What you will do →
After locating the line that contains "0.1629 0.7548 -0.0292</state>" in the data below, set down exactly that line and each one after it through the line that contains "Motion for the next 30", and nothing more.

(Provided records Opens)

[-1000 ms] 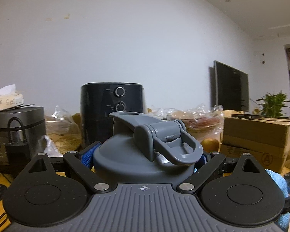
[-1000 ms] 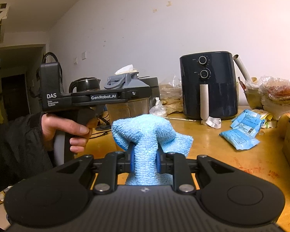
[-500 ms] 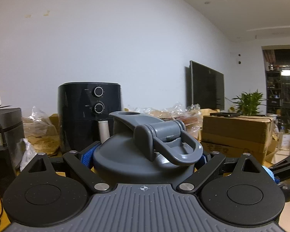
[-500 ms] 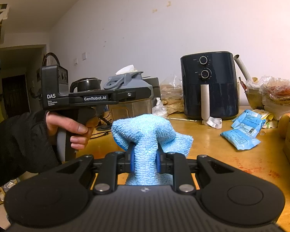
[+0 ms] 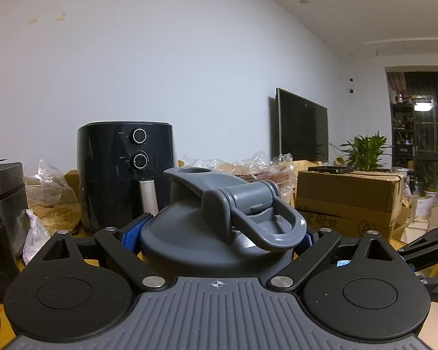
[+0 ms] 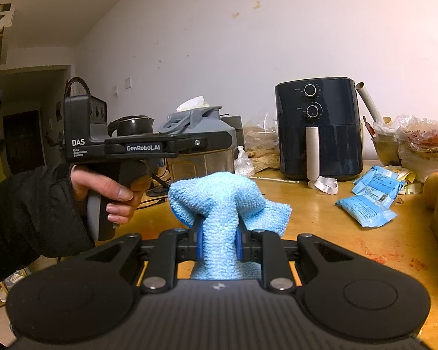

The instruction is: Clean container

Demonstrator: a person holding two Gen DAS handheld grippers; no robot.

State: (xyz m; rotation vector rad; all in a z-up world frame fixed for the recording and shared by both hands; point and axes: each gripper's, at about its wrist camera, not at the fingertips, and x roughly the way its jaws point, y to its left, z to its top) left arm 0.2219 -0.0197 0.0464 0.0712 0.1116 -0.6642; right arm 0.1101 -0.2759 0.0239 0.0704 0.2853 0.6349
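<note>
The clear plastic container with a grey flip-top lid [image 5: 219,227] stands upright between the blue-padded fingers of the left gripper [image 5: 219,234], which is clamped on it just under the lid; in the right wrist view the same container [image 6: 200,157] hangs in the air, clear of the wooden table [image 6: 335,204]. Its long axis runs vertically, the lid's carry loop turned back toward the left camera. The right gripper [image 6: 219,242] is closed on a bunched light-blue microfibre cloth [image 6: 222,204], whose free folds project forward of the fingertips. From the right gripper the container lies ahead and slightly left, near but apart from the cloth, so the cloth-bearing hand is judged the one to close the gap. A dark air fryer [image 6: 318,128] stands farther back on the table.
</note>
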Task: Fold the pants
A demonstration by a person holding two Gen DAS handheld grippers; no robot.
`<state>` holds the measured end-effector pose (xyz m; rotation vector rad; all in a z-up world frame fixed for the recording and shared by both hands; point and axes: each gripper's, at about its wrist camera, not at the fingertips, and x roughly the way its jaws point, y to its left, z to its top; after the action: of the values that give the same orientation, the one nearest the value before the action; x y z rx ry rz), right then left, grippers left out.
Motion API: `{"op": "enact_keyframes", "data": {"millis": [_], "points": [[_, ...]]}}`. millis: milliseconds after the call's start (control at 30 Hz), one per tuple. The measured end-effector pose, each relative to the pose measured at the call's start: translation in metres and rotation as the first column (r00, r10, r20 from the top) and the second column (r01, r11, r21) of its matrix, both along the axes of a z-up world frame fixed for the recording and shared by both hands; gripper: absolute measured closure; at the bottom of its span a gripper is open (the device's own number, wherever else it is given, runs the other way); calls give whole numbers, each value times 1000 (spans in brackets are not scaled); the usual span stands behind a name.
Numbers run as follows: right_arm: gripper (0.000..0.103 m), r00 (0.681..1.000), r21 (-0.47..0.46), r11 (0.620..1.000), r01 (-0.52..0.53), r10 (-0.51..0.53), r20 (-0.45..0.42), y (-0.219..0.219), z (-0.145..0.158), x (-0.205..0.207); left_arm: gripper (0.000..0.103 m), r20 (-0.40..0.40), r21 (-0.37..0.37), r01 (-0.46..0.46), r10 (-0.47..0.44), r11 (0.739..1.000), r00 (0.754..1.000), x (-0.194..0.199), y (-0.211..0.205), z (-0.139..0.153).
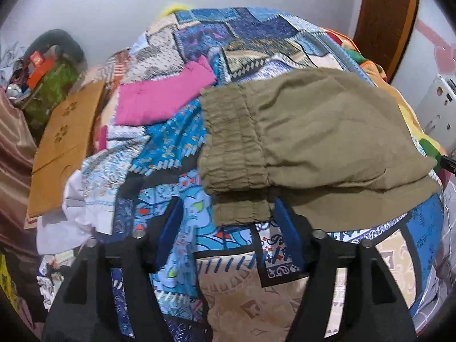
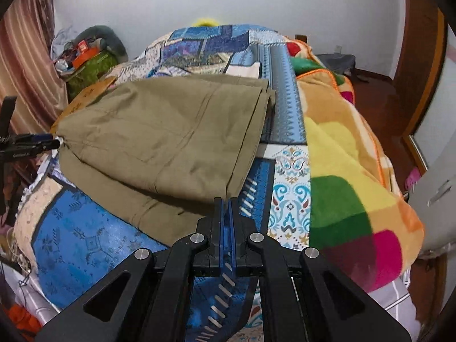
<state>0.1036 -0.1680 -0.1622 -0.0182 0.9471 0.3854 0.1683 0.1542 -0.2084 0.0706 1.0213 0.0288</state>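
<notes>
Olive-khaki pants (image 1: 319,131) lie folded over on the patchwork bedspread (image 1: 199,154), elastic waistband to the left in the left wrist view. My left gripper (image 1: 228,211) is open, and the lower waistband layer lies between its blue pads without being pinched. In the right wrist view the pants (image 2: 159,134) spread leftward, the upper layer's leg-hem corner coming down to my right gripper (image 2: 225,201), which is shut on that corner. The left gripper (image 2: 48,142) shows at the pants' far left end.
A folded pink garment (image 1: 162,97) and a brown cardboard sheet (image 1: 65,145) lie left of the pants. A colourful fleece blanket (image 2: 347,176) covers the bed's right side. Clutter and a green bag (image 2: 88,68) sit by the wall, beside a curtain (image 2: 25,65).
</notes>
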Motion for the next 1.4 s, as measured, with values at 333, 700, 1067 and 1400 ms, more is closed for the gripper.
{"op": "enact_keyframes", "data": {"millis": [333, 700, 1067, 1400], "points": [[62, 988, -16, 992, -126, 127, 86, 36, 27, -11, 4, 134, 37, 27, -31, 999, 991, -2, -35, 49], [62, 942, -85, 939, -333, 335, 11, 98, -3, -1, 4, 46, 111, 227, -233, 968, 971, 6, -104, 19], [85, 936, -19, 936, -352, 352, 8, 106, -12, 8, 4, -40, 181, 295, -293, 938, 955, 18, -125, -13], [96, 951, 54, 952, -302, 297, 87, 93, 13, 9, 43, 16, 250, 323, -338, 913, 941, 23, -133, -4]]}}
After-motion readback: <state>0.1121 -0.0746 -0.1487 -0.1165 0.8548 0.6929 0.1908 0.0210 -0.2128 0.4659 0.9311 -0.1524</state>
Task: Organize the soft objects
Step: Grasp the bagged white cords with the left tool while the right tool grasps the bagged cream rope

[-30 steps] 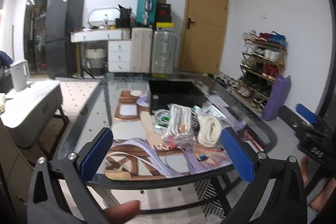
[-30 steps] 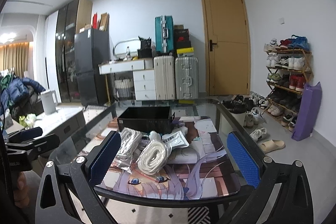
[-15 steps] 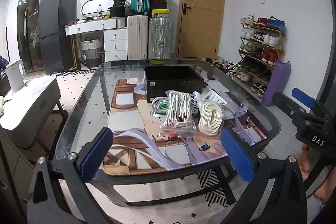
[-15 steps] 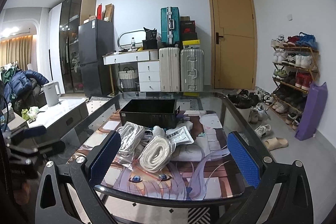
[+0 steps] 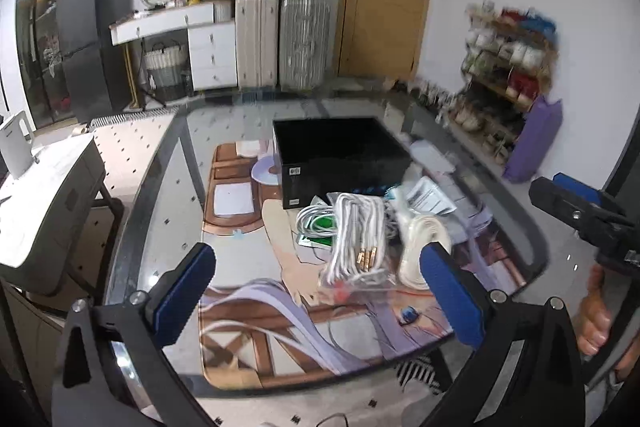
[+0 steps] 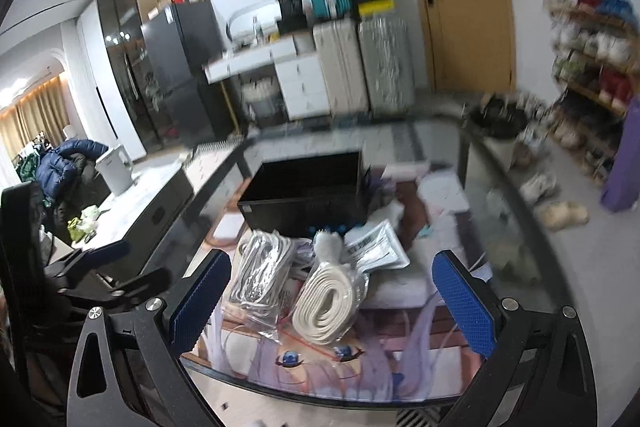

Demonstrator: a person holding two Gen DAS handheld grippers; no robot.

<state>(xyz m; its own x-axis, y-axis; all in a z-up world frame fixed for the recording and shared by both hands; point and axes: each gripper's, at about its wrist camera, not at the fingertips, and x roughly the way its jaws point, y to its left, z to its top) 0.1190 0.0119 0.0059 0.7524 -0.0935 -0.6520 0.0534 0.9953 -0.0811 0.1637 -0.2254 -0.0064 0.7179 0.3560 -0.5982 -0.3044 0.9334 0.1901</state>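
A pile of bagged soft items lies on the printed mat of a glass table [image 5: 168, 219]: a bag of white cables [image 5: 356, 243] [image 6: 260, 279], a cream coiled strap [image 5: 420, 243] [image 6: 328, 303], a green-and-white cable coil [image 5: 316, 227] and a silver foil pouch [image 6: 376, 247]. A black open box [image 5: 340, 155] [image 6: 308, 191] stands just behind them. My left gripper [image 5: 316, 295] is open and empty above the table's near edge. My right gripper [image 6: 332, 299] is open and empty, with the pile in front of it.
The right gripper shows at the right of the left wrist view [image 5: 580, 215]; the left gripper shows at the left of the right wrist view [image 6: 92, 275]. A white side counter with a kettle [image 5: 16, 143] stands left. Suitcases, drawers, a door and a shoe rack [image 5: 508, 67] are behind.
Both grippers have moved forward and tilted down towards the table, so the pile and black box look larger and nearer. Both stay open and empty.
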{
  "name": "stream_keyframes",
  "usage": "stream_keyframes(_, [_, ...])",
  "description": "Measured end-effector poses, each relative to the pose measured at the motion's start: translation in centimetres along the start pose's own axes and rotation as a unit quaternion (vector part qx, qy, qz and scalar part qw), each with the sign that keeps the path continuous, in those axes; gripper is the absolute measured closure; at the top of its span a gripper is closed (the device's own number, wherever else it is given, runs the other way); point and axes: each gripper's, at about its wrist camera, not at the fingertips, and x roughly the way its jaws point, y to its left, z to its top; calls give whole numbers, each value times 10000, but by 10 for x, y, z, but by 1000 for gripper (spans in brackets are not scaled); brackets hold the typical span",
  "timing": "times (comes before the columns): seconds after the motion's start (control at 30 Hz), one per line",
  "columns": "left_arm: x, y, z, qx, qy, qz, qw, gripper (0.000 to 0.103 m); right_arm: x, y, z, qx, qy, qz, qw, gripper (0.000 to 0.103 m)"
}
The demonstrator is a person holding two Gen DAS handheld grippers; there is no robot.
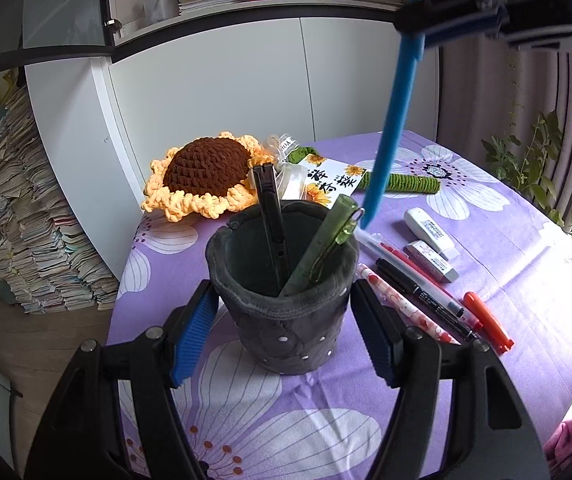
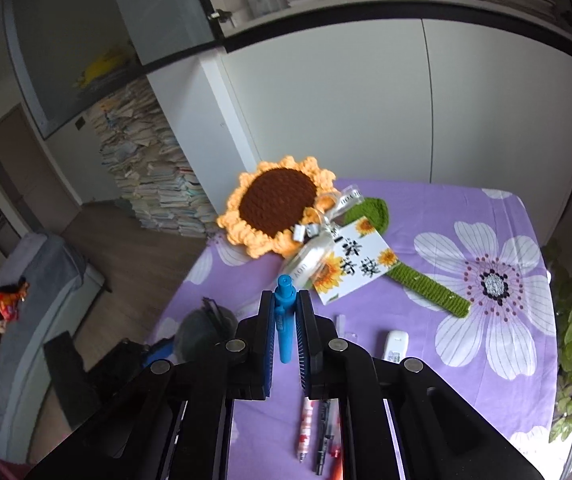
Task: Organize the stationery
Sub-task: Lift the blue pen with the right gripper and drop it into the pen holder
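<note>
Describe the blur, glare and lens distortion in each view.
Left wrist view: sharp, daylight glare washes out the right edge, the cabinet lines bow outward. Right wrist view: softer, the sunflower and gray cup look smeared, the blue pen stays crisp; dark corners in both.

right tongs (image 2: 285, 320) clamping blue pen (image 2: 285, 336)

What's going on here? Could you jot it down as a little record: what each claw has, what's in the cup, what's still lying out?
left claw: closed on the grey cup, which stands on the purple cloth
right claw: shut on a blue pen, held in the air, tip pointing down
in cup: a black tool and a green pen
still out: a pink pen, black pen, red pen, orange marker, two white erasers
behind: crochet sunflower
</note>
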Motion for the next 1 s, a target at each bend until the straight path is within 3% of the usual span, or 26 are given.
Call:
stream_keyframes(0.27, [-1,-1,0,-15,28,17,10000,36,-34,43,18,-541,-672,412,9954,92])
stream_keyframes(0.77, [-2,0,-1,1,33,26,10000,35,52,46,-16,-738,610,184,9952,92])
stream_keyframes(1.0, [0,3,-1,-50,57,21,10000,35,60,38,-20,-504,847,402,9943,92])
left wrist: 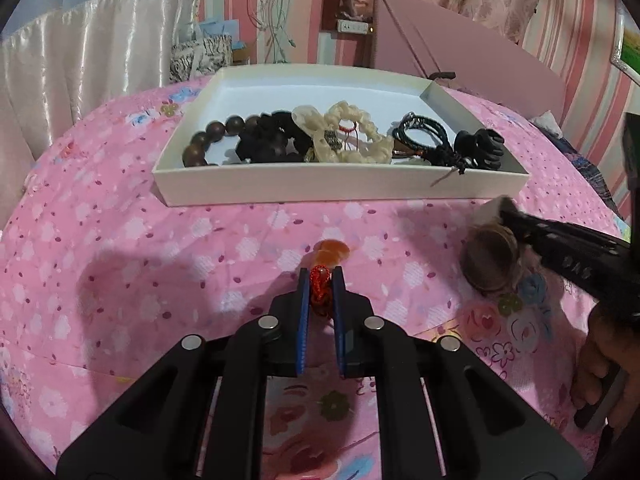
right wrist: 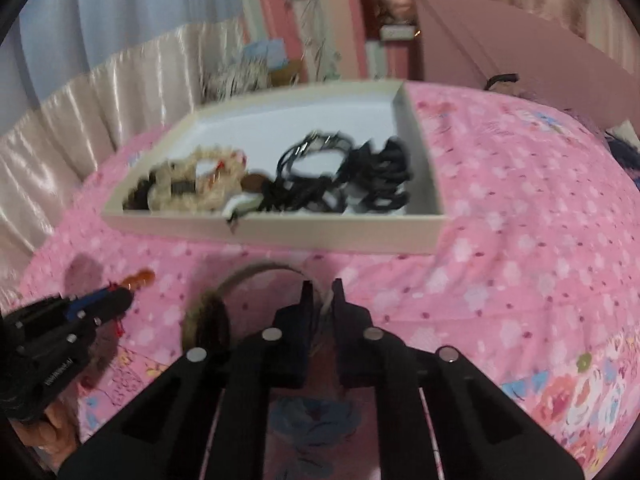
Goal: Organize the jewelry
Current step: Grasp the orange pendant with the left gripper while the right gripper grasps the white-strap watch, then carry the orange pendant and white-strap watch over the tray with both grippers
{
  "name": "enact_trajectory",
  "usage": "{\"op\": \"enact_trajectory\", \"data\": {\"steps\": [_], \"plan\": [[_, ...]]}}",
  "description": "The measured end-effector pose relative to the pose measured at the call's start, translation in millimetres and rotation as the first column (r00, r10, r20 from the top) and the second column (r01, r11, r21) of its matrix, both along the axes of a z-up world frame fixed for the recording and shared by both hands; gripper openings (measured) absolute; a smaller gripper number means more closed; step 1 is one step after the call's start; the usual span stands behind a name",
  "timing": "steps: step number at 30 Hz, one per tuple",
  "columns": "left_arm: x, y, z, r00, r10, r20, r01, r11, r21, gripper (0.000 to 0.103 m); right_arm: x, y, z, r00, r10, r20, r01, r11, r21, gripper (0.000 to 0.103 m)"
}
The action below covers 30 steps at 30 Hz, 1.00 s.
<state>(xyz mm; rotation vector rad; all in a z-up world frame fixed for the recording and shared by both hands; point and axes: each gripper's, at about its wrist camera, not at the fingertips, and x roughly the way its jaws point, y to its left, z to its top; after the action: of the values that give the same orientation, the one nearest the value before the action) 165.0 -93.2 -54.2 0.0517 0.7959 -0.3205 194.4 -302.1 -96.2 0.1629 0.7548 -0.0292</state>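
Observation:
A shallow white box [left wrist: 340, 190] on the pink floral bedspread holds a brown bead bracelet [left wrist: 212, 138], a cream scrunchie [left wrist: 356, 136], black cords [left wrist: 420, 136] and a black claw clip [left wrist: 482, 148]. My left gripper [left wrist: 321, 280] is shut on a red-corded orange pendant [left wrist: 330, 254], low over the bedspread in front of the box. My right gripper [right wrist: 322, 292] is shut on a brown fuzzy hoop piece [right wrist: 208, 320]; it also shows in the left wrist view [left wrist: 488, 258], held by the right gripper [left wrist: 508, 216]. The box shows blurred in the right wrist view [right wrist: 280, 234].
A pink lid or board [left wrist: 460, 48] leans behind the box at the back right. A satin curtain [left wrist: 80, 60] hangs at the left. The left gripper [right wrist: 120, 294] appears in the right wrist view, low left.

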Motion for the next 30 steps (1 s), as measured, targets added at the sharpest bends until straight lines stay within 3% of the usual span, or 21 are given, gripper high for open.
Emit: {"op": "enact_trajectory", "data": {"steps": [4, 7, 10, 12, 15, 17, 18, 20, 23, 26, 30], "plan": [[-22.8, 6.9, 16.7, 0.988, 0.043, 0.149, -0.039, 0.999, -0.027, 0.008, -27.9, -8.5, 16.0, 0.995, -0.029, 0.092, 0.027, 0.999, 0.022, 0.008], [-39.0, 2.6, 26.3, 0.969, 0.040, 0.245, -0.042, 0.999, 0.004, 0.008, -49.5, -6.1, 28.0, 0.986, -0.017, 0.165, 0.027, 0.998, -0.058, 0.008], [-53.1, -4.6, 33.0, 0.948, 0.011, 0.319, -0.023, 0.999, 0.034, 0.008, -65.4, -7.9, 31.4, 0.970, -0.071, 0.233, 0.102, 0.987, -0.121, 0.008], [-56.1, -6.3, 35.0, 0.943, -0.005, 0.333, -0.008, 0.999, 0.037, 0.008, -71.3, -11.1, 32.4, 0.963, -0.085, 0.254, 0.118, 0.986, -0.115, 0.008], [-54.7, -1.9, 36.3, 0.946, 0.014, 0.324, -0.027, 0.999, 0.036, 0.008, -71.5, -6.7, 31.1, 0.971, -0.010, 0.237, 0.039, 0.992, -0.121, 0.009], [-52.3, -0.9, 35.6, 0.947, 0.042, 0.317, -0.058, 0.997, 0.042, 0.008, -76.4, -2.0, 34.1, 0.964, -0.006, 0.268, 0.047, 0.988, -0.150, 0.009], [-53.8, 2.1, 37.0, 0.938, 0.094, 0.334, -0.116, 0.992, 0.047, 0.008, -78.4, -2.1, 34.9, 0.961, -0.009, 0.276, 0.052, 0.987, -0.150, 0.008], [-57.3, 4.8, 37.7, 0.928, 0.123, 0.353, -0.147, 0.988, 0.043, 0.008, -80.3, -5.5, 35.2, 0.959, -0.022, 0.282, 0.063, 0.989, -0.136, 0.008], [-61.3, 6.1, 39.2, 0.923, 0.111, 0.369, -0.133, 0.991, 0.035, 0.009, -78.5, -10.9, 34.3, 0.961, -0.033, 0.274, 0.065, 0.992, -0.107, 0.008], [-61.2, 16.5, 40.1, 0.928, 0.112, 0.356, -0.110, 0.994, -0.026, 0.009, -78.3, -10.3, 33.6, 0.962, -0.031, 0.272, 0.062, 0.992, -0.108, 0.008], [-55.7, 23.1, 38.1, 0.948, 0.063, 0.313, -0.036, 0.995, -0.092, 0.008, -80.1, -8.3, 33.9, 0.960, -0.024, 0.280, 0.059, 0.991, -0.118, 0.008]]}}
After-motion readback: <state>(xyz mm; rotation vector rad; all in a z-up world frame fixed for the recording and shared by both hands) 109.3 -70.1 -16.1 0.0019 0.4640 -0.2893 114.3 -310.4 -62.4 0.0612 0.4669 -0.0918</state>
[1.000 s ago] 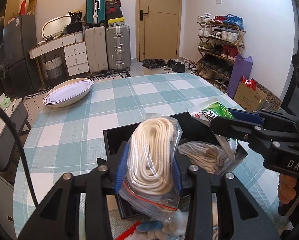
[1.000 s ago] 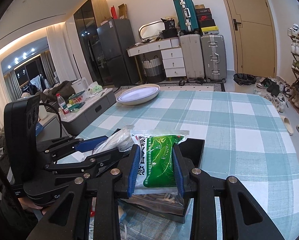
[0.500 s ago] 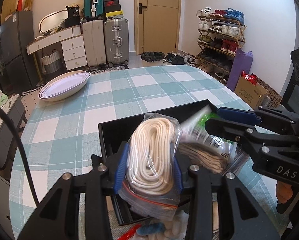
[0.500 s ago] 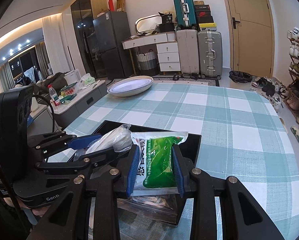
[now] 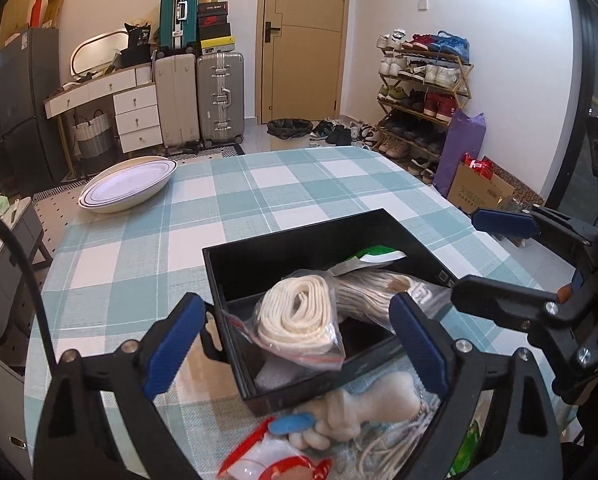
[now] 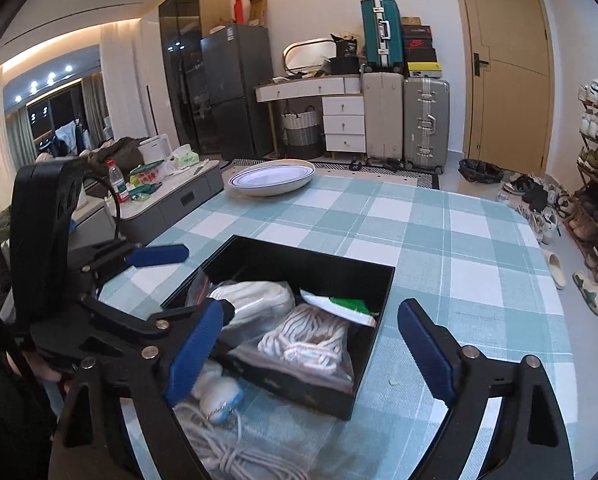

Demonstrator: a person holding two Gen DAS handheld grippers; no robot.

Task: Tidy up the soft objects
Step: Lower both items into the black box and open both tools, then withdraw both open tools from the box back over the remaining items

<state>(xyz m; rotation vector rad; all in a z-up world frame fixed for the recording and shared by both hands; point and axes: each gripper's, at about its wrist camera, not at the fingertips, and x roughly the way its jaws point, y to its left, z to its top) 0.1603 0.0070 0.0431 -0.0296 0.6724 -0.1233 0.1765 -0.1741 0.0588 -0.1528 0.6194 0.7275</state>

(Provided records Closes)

Result of the task →
<state>(xyz mm; rotation vector rad; all in a z-up world frame fixed for the recording and shared by both hands; point and axes: each gripper's, at about its wrist camera, not at the fingertips, and x roughly the way its jaws point, y to its left, z to its top; after the action: of the values that give the same orientation, the one nearest the value before the action) 165.0 -93.2 -54.2 0.0517 0.7959 -0.3205 194.4 -302.1 -96.2 0.1629 0.7548 -0.0292</state>
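Observation:
A shallow white box [left wrist: 340, 190] on the pink floral bedspread holds a brown bead bracelet [left wrist: 212, 138], a cream scrunchie [left wrist: 356, 136], black cords [left wrist: 420, 136] and a black claw clip [left wrist: 482, 148]. My left gripper [left wrist: 321, 280] is shut on a red-corded orange pendant [left wrist: 330, 254], low over the bedspread in front of the box. My right gripper [right wrist: 322, 292] is shut on a brown fuzzy hoop piece [right wrist: 208, 320]; it also shows in the left wrist view [left wrist: 488, 258], held by the right gripper [left wrist: 508, 216]. The box shows blurred in the right wrist view [right wrist: 280, 234].
A pink lid or board [left wrist: 460, 48] leans behind the box at the back right. A satin curtain [left wrist: 80, 60] hangs at the left. The left gripper [right wrist: 120, 294] appears in the right wrist view, low left.
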
Motion for the next 30 steps (1 s), as measured, targets added at the sharpest bends until straight lines stay within 3% of the usual span, or 21 are given, gripper high for open.

No further work remains in this exercise.